Il appartient à chaque collaborateur de crèche d’utiliser des chaussures personnelles, à condition que leur usage quotidien soit réservé à la crèche. Pour des raisons de confort et de sécurité, celles-ci devront être confortables, antidérapantes et fermées.
Les tenues des professionnels affectés à la préparation des repas
Le personnel affecté à la préparation des repas se doit de respecter le port de la blouse (ou tablier) et charlotte fournis par l’employeur.
Concernant les chaussures de sécurités, des chaussures de sécurité sont fournies et sont obligatoires sur les MAC. Pour les MICRO, les chaussures de sécurité ne sont pas obligatoires. Pour des raisons de confort et de sécurité, les chaussures doivent cependant être confortables, antidérapantes, et fermées. Celles-ci devront rester sur la crèche.
Les tenues des professionnels affectés au ménage et à l’entretien
Le personnel affecté au ménage doit porter une blouse ou tenue dédiée au ménage différente que celle utilisée en cuisine.
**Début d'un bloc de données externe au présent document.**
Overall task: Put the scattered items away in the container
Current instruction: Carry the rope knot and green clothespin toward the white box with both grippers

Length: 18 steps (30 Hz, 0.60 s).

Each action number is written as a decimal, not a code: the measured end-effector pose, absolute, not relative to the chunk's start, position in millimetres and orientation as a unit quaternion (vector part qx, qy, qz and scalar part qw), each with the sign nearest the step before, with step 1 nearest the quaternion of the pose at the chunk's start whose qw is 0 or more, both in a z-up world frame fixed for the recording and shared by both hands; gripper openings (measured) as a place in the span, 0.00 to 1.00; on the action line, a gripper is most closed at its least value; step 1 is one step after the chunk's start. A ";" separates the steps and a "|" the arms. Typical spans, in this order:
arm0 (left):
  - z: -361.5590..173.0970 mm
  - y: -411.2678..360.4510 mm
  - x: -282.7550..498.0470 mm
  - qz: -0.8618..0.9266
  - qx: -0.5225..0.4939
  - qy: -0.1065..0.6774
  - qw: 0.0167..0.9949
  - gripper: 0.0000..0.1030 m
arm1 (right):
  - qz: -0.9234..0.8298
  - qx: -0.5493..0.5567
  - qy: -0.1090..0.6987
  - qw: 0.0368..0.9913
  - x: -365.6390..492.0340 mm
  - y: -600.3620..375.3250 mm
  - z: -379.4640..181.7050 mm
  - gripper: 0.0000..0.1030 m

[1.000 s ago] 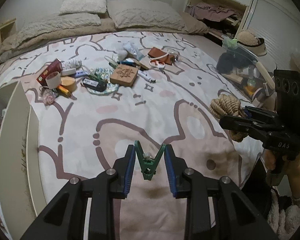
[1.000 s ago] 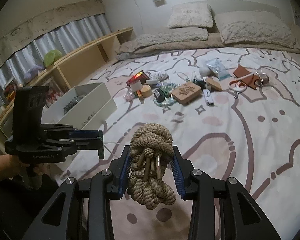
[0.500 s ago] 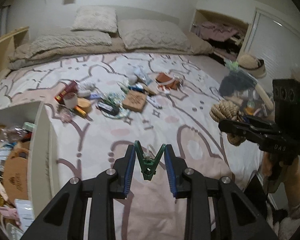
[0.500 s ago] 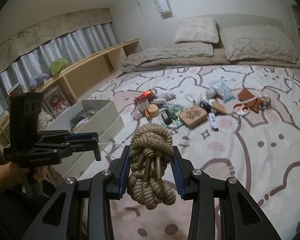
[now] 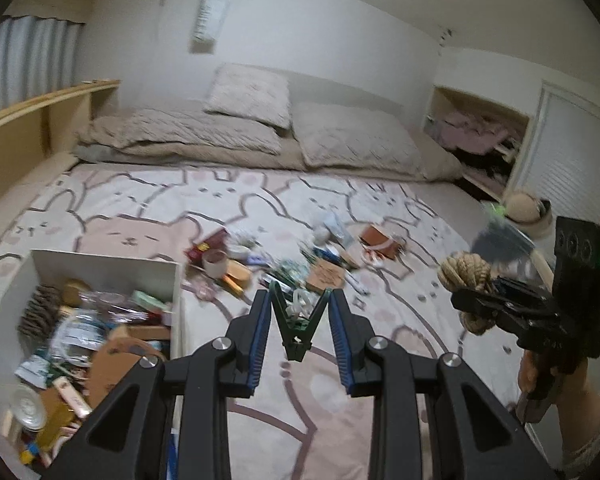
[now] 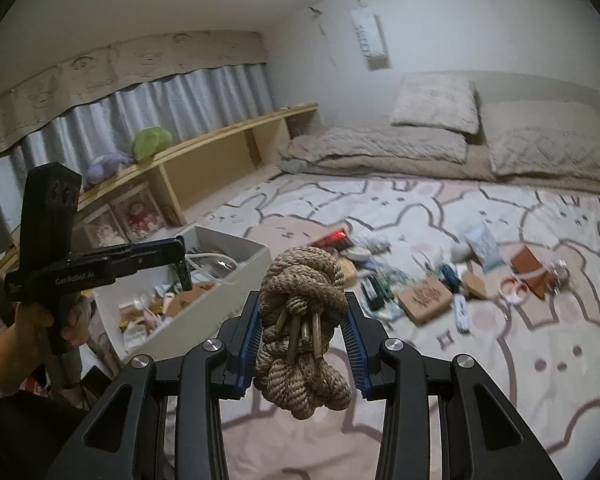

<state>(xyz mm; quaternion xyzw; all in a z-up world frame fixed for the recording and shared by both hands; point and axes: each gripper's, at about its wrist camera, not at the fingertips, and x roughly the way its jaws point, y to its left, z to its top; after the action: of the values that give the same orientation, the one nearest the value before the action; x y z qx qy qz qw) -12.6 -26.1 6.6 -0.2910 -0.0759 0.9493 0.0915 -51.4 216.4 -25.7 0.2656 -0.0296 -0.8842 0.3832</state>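
Note:
My left gripper (image 5: 299, 320) is shut on a green clip (image 5: 298, 330), held above the bed just right of the white container (image 5: 100, 268), which holds several items. My right gripper (image 6: 302, 320) is shut on a knotted tan rope bundle (image 6: 302, 300), held above the bed; it also shows at the right of the left wrist view (image 5: 466, 272). The left gripper appears in the right wrist view (image 6: 180, 254) over the container (image 6: 236, 276). Scattered items lie mid-bed: a wooden box (image 6: 424, 300), a red packet (image 6: 334, 238), a brown wallet (image 6: 530, 264).
Pillows (image 5: 252, 96) and a folded duvet lie at the head of the bed. A wooden shelf (image 6: 204, 152) with plush toys runs along the left wall. A closet opening (image 5: 480, 140) and a straw hat (image 5: 522, 208) are at the right.
Both grippers have swung left and risen with their loads. The white container has come fully into the left wrist view, and the left gripper now hangs over it.

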 end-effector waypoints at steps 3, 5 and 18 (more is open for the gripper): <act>14.1 -41.5 -9.2 0.953 -0.281 -0.085 0.072 0.29 | -0.881 0.255 -0.023 0.397 -54.2 204.0 -16.6 0.39; 18.8 -53.3 -6.5 0.955 -0.276 -0.092 0.057 0.29 | -0.879 0.248 -0.020 0.407 -56.0 196.2 -10.6 0.39; 61.2 -115.2 12.0 0.959 -0.262 -0.104 -0.040 0.29 | -0.861 0.229 -0.003 0.454 -75.3 145.9 16.4 0.39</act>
<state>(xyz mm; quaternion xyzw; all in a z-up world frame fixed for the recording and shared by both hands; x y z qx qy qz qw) 12.0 -115.2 61.2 -0.2622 -0.1036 0.9586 -0.0401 -75.3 145.9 16.4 0.2291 -0.0034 -0.8613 0.4535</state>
Les chaussures de sécurité utilisées pour la cuisine pourront être utilisées. A défaut, l’utilisation de chaussures personnelles (confortables, antidérapantes, fermées) sera possible à condition que celles-ci restent sur la crèche.
Pour les MICRO, les tenues de crèche n’auront pas besoin d’être changées (sauf tenue de cuisine), ni-même pour le ménage si celui-ci est effectué le soir. Ces règles pourraient être modifiées en cas de process d’hygiène renforcée (ex : cas d’épidémie).
Dans tous les cas, une blouse sera à disposition de la crèche (différente de la section et de la cuisine) pour le ménage.